### PROMPT
Retype each line of the data below exactly, beginning with the first and ending with the one that contains "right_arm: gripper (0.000". Pictures do not belong in the copy.

### SUPPLIED INFORMATION
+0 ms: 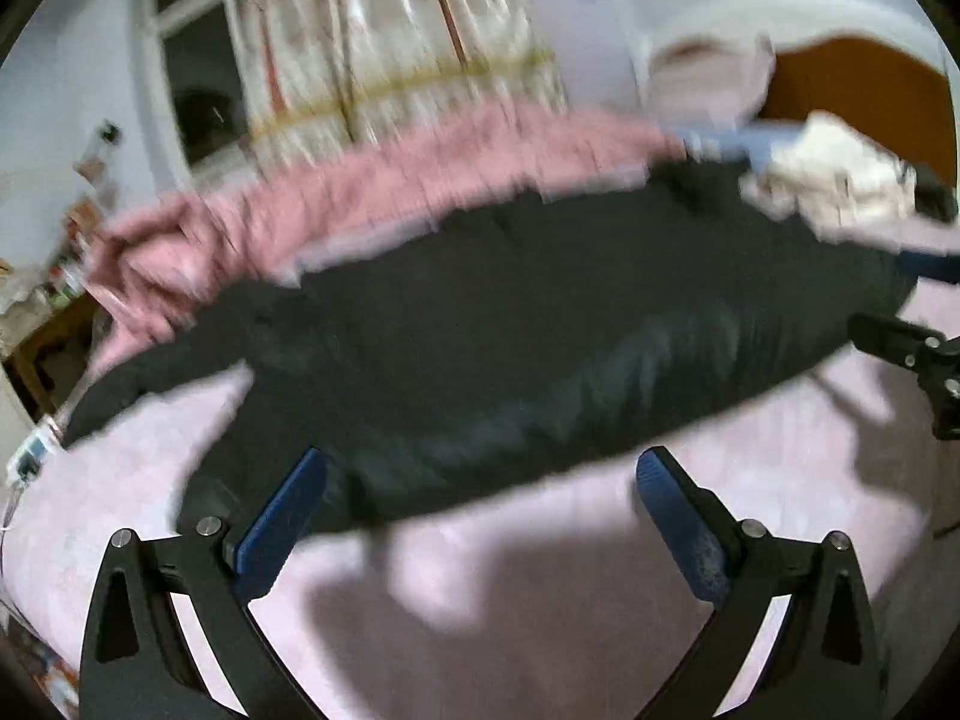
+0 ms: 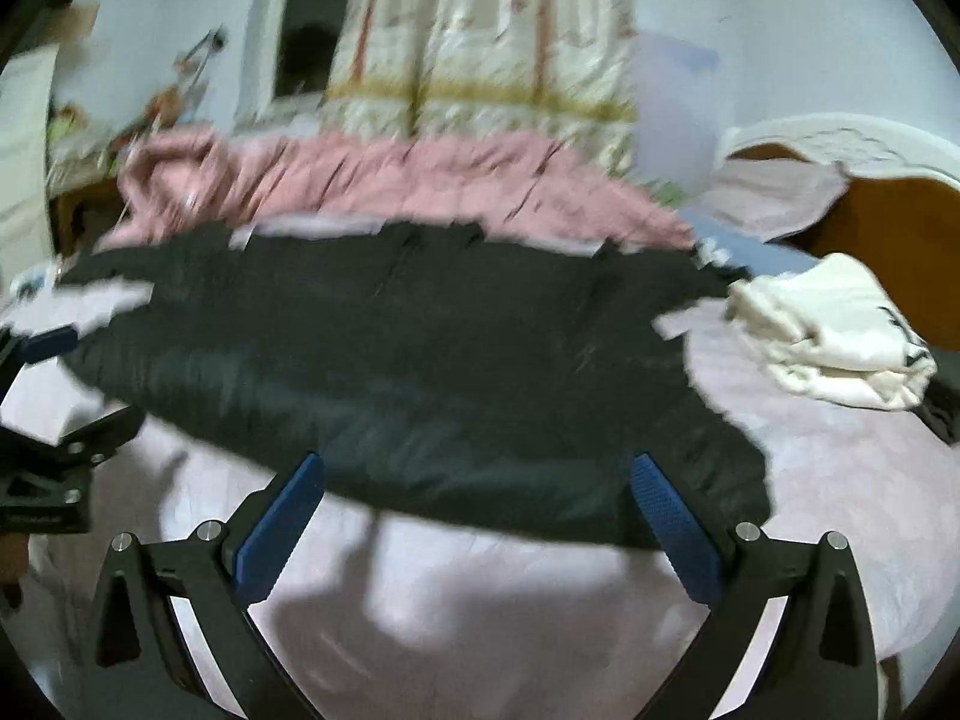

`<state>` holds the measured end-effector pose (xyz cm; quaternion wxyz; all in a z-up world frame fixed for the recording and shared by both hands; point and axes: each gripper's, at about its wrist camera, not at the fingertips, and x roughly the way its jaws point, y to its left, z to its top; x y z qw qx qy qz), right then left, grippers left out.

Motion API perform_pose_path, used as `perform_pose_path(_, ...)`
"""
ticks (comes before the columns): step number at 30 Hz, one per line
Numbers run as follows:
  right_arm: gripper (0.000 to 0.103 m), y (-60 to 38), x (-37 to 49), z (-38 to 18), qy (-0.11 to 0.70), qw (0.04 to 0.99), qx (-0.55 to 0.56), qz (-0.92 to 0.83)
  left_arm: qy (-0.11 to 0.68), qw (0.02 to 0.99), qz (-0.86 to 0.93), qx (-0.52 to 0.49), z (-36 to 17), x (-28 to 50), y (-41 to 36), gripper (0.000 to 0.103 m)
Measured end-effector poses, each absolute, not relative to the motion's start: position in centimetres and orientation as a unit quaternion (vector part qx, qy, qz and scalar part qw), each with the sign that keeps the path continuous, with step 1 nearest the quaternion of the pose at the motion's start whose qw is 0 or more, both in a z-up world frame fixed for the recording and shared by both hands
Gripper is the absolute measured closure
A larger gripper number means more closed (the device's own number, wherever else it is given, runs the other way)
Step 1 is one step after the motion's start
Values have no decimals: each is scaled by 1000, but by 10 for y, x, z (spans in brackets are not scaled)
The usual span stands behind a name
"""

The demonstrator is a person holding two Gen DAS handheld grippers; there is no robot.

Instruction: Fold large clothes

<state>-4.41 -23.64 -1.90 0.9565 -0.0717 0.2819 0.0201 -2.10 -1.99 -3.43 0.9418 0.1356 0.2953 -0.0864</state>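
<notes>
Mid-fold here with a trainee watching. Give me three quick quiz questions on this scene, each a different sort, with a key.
1. True or false: the left tool grips the black garment.
2. What lies at the garment's far edge? A) pink blanket B) green towel C) red pillow
3. Fill in: the folded clothes near the headboard are ____ in colour.

Key: 1 false, both tools' jaws stand open, right tool too; 2 A, pink blanket; 3 white.
</notes>
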Motion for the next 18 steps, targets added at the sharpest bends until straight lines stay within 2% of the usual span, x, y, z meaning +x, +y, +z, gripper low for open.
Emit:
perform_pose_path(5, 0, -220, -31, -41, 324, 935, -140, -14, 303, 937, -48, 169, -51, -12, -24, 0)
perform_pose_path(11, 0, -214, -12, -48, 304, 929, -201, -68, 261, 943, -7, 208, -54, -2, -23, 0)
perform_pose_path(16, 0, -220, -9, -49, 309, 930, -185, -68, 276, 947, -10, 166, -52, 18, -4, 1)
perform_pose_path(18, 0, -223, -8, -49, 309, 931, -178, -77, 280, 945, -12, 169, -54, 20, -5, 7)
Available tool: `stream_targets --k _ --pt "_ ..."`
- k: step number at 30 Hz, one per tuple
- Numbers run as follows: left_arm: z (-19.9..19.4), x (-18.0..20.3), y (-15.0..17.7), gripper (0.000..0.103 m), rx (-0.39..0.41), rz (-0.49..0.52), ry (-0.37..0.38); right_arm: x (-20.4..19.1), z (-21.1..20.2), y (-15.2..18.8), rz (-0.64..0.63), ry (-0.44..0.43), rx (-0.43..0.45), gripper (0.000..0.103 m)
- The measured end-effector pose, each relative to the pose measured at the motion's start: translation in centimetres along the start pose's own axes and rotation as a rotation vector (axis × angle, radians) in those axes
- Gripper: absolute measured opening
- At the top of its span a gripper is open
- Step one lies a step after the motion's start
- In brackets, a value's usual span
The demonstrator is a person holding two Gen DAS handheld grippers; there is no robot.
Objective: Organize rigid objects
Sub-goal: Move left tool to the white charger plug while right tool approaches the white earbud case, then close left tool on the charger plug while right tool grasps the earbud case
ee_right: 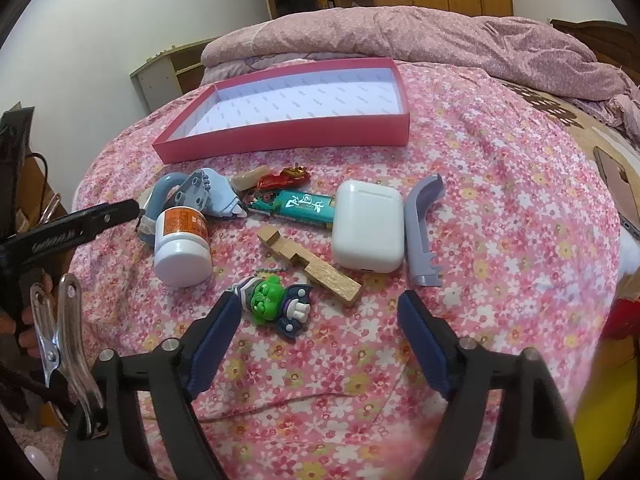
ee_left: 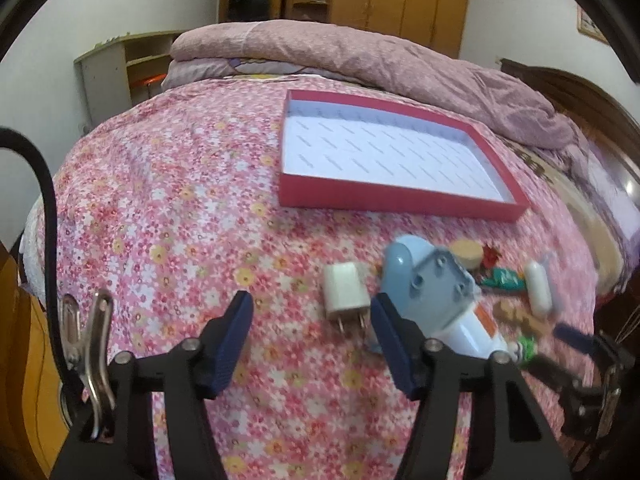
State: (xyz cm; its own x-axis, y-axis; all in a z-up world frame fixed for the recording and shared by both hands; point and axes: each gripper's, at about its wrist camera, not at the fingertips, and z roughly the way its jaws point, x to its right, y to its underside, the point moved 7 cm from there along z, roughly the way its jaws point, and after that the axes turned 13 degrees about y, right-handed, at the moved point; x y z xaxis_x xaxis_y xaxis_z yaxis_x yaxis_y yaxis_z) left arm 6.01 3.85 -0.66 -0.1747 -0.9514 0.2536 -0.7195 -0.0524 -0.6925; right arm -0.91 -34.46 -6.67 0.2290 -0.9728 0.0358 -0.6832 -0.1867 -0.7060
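An empty pink box (ee_left: 400, 196) (ee_right: 280, 140) with a white inside lies on the flowered bed. In front of it lie small items. The left wrist view shows a white charger plug (ee_left: 346, 292) and a blue-grey plastic part (ee_left: 424, 280) by a white pill bottle (ee_left: 468, 332). My left gripper (ee_left: 312, 344) is open and empty, just short of the plug. The right wrist view shows the pill bottle (ee_right: 182, 244), a white earbud case (ee_right: 368, 226), a wooden block (ee_right: 312, 264), a green figure keychain (ee_right: 272, 304), a teal pack (ee_right: 304, 206) and a grey clip (ee_right: 420, 228). My right gripper (ee_right: 320, 336) is open and empty near the keychain.
A folded purple quilt (ee_left: 360, 56) lies behind the box. A phone (ee_right: 616, 188) lies at the bed's right side. A shelf unit (ee_left: 120, 72) and wooden wardrobes stand beyond the bed. The bed edge drops off at left and right.
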Motion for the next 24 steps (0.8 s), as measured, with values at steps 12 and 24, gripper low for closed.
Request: stream_targets --k 12,24 --pt "1.6 0.3 -0.3 0.058 -0.003 0.002 0.015 0.3 0.0 -0.1 -0.004 0.000 -0.014 0.075" --pt "2.3 -1.0 1.1 0.050 -0.022 0.009 -0.022 0.3 0.2 0.0 -0.005 0.000 -0.019 0.075"
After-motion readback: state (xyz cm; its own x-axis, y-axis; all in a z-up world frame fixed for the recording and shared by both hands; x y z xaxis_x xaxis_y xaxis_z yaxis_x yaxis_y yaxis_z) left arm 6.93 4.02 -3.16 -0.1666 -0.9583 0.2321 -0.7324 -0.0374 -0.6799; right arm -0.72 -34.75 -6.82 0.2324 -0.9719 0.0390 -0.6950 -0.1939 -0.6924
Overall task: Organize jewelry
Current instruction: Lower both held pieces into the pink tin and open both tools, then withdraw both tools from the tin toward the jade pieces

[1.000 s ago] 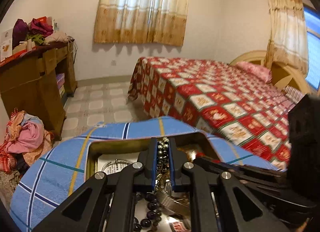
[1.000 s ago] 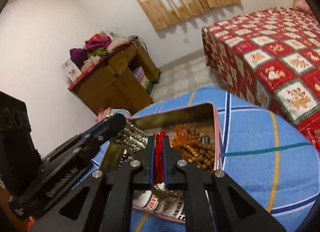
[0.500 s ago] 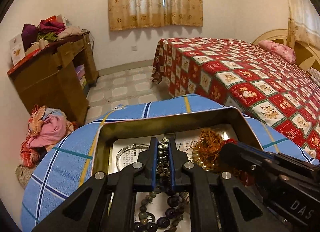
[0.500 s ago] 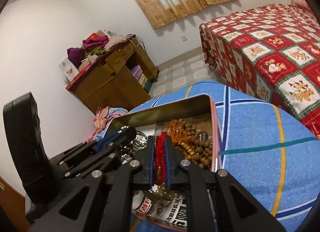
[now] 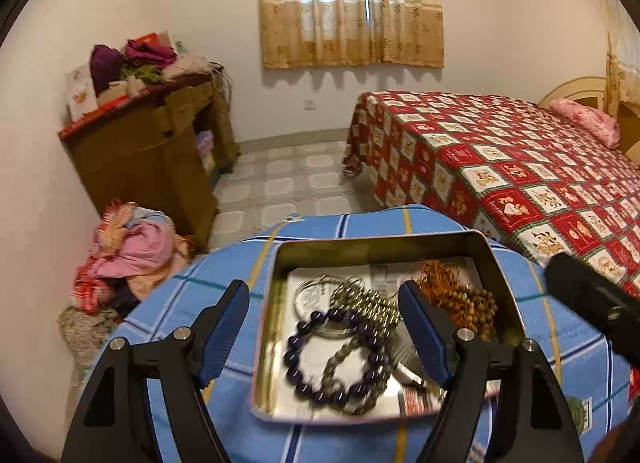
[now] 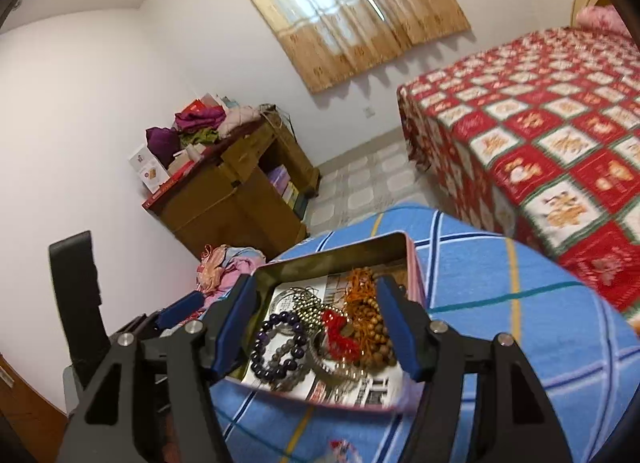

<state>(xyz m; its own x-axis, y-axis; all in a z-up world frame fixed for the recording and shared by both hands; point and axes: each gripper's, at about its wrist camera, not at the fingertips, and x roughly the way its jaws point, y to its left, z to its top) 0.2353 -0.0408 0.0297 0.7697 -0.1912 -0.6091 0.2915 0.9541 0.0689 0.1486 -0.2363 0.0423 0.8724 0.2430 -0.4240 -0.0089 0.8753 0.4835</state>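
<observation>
Both tongs hang spread wide and empty above the tin tray [image 5: 384, 241], which sits on the blue checked surface [image 5: 168, 303] and holds all the jewelry in one loose heap. The left tongs [image 5: 324, 327] straddle the tray's left half, one blue pad out over the cloth beyond the left rim, the other above the middle of the pile. The right tongs [image 6: 316, 327] frame the tray from the near side, both pads over its contents.

In the tray, the purple bead bracelet [image 5: 320, 359] lies nearest, with a grey bead bracelet [image 5: 352, 367] crossing through its loop. Behind them sit a metallic bead strand [image 5: 368, 303] and a thin silver bangle [image 5: 316, 295]. The wooden bead strand [image 6: 372, 327] with its orange tassel [image 6: 360, 283] fills the right side, and a red knotted cord [image 6: 336, 331] rests against it.

The main risk, as I judge it, is tangling: the pieces overlap (the two bracelets look interlinked), so closing on one may drag a neighbour out with it. The tray seems light and lies on soft cloth, so a snagged strand could tip or slide it. The tassel threads could also catch on a pad. With both tongs crowding the same small tray, they could knock each other.
</observation>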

### SOLUTION BELOW
+0 ms: 
+0 ms: 

`<state>` holds the measured end-effector pose (xyz cm; quaternion wxyz; all in a z-up world frame fixed for the recording and shared by both hands; point and axes: each gripper's, at about its wrist camera, not at the fingertips, and x roughly the way its jaws point, y to its left, z to its top; x y z qw qx qy qz), right then left, grippers left out.

Motion API perform_pose_path, used as `perform_pose_path(_, ...)`
"""
ticks (comes before the columns): step number at 30 Hz, one per line
Numbers run as follows:
  right_arm: gripper (0.000 to 0.103 m), y (-60 to 38), x (-37 to 49), z (-38 to 18), qy (-0.11 to 0.70), qw (0.04 to 0.99), qx (-0.55 to 0.56), qz (-0.92 to 0.83)

There is no more to this exercise.